Double-entry Ledger, Venice, 1534) of Domenico Manzoni da Oderzo was one of the
first reproductions of Pacioli's "Particularis de Computis et Scripturis".
This work, important because of elaborate examples, was very popular and widespread
among merchants: it enjoyed no less than seven editions between 1534 and 1574. Other
books that are directly or indirectly based on Pacioli's work are Hugh Oldcastle's
"A Profitable Treatyce called the Instrument or Boke to learne to knowe the good
order of the kepyng of the famous reconynge called in Latyn, Dare and Habere, and
in Englyshe, Debitor and Creditor" (London, 1543), a translation of Pacioli's
treatise, and Wolfgang Schweicker's "Zwifach Buchhalten" (trans. Double-entry
bookkeeping, Neurenberg, 1549), a translation of the "Quaderno doppio".
Between the publication
of Pacioli's "Particularis de Computis et Scripturis" and the 19th century,
there were few changes in accounting theory. There was a general theoretical consensus
that the double-entry method was superior because it could solve so many accounting
problems simultaneously, but despite this consensus, accounting practices were remarkably
varied, and merchants in the 16th and 17th centuries seldom maintained the high
standards of the double-entry method. The application of double entry bookkeeping
varied across countries, industries, and individual firms, depending in part on
its audience. This audience shifted in general from sole proprietorship alone to
a larger more dispersed group of partnership, coinvestors, shareholders, and even
eventually the state, as capitalism became more sophisticated.
Accounting
scandals
The year 2001
witnessed a series of financial information frauds involving Enron Corporation,
auditing firm Arthur Andersen, the telecommunications company WorldCom, Qwest and
Sunbeam, among other well-known corporations. These problems highlighted the need
to review the effectiveness of accounting standards, auditing regulations and corporate
governance principles. In some cases, management manipulated the figures shown in
financial reports to indicate a better economic performance. In others, tax and
regulatory incentives encouraged over-leveraging of companies and decisions to bear
extraordinary and unjustified risk.
The Enron scandal
deeply influenced the development of new regulations to improve the reliability
of financial reporting, and increased public awareness about the importance of having
accounting standards that show the financial reality of companies and the objectivity
and independence of auditing firms.
In addition to
being the largest bankruptcy reorganization in American history, the Enron scandal
undoubtedly is the biggest audit failure. The scandal caused the dissolution of
Arthur Andersen, which at the time was one of the five largest accounting firms
in the world.

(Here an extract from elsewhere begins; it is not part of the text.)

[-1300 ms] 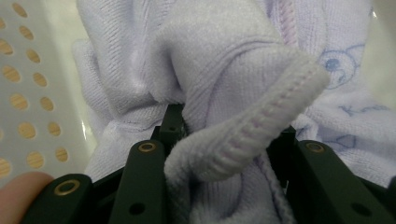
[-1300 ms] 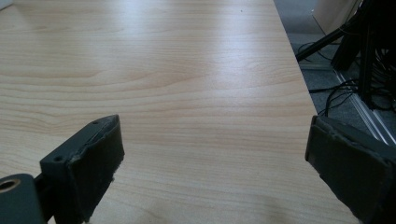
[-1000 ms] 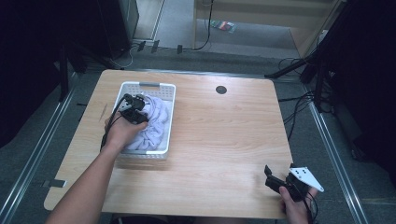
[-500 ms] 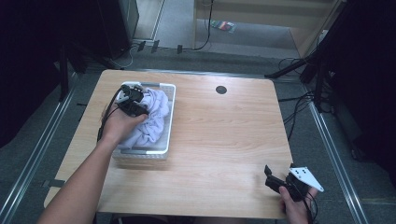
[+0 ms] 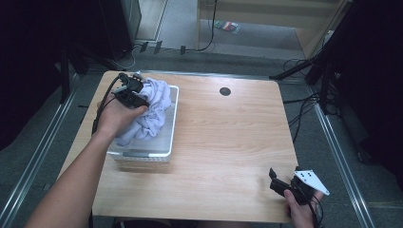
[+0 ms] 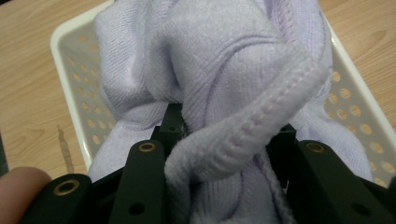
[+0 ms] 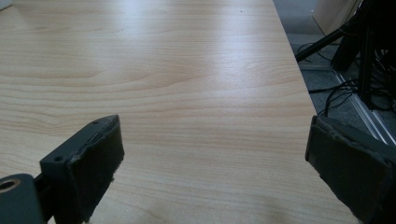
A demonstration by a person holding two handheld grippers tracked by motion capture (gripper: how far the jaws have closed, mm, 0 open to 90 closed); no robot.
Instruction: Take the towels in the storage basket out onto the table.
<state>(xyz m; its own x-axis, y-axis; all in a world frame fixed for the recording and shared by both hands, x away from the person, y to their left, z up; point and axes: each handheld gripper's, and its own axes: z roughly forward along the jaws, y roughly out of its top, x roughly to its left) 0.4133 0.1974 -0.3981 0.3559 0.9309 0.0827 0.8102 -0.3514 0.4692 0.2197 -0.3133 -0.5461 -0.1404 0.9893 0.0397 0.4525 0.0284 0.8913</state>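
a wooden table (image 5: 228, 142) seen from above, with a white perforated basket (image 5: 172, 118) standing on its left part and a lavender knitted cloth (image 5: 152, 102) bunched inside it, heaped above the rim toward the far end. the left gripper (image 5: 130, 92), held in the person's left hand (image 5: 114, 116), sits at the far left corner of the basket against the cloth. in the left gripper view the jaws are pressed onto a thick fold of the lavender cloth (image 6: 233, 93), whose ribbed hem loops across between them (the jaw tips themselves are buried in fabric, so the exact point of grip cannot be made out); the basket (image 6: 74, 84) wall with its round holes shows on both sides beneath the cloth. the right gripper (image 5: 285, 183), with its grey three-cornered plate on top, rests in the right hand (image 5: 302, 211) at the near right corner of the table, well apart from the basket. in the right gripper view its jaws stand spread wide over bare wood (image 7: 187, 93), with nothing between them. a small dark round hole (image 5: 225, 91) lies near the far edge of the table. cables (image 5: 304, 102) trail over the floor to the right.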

It involved a financial scandal of Enron Corporation and their auditors
Arthur Andersen, which was revealed in late 2001. After a series of revelations
involving irregular accounting procedures conducted throughout the 1990s, Enron
filed for Chapter 11 bankruptcy protection in December 2001.
One consequence
of these events was the passage of Sarbanes-Oxley Act in 2002, as a result of the
first admissions of fraudulent behavior made by Enron. The act significantly raises
criminal penalties for securities fraud, for destroying, altering or fabricating
records in federal investigations or any scheme or attempt to defraud shareholders.